▶ _Instructions for the task_: Look through the material that follows and show every line with the string "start".

▶ _Recorded information_:
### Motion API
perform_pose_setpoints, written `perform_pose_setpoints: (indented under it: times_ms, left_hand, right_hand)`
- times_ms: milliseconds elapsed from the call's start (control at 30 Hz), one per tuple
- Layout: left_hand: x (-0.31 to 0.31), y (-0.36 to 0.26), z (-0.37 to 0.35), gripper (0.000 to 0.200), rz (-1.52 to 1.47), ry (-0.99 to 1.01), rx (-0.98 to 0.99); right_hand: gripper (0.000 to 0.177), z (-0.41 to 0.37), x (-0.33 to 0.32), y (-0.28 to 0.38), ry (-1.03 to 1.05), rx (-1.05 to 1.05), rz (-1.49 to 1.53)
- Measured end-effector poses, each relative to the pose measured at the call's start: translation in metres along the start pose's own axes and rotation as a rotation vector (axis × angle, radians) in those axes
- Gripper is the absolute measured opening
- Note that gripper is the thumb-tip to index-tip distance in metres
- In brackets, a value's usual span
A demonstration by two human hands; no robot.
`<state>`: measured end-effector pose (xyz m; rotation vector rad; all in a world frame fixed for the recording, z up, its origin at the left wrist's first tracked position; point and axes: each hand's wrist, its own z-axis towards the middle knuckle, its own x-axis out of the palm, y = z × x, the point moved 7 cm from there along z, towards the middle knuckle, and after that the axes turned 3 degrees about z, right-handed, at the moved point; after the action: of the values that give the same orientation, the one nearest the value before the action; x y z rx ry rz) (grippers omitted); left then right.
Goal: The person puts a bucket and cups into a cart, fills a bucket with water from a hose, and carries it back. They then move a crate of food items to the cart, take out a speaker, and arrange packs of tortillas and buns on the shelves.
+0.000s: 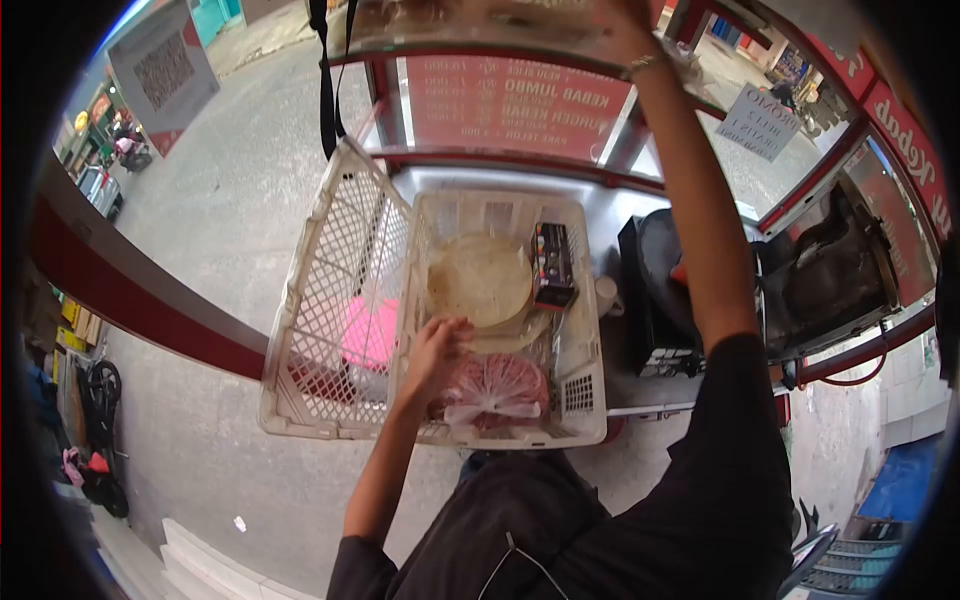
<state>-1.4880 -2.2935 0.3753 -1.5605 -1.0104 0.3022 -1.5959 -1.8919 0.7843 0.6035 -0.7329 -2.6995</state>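
Note:
My left hand (pixel 438 352) is over a white plastic crate (pixel 597 380), its fingers loosely apart and slightly blurred, with nothing seen in them. Just below it lies a knotted clear plastic bag of reddish food (pixel 495 388). Beyond the fingers sits a stack of round flatbreads (pixel 480 280), with a dark printed box (pixel 552 264) at its right. My right hand (pixel 628 22) reaches up to the shelf (pixel 450 28) at the top of the view. Motion blur and the frame edge hide its fingers and anything in them.
A latticed white crate panel (pixel 335 290) leans out left, a pink item (pixel 370 332) showing through it. Right of the crate stand a white cup (pixel 607 296), a dark round pan (pixel 668 265) and a black cooker (pixel 835 265). Red stall posts (pixel 160 290) frame the space; a black strap (pixel 330 100) hangs down.

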Motion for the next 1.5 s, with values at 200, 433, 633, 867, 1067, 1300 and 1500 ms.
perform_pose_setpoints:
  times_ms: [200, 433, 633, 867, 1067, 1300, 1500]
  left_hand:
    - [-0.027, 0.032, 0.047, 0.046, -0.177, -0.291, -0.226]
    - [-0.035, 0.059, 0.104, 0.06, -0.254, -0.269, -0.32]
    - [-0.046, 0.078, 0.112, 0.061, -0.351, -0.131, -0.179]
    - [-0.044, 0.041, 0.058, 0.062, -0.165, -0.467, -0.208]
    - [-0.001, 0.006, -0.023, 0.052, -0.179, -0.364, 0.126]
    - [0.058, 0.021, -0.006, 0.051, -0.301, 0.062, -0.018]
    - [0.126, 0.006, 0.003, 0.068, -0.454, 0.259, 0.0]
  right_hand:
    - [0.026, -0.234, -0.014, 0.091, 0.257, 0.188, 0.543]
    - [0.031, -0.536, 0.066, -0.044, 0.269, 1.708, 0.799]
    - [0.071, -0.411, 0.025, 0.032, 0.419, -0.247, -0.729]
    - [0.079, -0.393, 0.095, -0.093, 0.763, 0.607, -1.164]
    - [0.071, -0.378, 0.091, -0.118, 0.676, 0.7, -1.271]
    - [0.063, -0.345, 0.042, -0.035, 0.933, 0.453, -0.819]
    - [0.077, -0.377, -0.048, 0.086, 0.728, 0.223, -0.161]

▶ _Answer to this problem_:
- times_ms: milliseconds elapsed from the call's start (control at 30 Hz), one per tuple
- Measured end-effector poses, each relative to the pose measured at the call's start: translation in metres along the start pose's own axes and rotation as a rotation vector (axis × angle, radians) in those axes

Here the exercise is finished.